Task to carry out
Reproduce each line of the material exactly as it reads.

BEGIN Input data

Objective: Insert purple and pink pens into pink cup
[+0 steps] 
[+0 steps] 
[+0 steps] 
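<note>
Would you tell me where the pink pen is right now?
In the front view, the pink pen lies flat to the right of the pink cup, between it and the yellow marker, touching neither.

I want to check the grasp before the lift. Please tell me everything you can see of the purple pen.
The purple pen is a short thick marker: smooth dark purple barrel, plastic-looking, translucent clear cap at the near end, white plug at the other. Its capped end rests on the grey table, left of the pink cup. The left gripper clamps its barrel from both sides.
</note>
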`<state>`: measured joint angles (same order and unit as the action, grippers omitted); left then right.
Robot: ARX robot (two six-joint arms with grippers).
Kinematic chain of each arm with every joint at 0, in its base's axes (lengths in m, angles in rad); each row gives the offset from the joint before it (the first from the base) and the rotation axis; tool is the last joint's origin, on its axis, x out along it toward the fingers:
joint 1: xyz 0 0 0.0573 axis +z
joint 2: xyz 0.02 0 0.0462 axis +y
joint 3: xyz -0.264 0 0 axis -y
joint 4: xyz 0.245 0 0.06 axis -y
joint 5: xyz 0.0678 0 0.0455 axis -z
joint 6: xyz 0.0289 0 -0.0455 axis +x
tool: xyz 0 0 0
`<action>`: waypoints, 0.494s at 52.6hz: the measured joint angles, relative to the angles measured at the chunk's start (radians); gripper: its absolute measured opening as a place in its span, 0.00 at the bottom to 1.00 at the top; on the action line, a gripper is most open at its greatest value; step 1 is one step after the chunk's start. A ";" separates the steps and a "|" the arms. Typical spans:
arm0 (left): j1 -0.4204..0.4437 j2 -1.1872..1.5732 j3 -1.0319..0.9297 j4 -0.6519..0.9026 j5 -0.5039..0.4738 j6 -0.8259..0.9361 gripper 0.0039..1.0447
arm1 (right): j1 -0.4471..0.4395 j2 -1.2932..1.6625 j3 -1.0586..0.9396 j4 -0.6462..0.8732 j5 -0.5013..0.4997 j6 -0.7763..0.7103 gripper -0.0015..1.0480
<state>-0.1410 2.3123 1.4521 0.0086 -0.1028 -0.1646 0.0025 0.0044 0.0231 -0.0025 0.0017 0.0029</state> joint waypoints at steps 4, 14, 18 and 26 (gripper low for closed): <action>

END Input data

Exercise result
Objective: Insert purple and pink pens into pink cup
[+0 steps] 
[+0 steps] 
[+0 steps] 
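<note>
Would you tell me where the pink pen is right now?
In the front view, the pink pen lies flat to the right of the pink cup, between it and the yellow marker, touching neither.

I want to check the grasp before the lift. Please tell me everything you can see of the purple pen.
The purple pen is a short thick marker: smooth dark purple barrel, plastic-looking, translucent clear cap at the near end, white plug at the other. Its capped end rests on the grey table, left of the pink cup. The left gripper clamps its barrel from both sides.
</note>
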`<state>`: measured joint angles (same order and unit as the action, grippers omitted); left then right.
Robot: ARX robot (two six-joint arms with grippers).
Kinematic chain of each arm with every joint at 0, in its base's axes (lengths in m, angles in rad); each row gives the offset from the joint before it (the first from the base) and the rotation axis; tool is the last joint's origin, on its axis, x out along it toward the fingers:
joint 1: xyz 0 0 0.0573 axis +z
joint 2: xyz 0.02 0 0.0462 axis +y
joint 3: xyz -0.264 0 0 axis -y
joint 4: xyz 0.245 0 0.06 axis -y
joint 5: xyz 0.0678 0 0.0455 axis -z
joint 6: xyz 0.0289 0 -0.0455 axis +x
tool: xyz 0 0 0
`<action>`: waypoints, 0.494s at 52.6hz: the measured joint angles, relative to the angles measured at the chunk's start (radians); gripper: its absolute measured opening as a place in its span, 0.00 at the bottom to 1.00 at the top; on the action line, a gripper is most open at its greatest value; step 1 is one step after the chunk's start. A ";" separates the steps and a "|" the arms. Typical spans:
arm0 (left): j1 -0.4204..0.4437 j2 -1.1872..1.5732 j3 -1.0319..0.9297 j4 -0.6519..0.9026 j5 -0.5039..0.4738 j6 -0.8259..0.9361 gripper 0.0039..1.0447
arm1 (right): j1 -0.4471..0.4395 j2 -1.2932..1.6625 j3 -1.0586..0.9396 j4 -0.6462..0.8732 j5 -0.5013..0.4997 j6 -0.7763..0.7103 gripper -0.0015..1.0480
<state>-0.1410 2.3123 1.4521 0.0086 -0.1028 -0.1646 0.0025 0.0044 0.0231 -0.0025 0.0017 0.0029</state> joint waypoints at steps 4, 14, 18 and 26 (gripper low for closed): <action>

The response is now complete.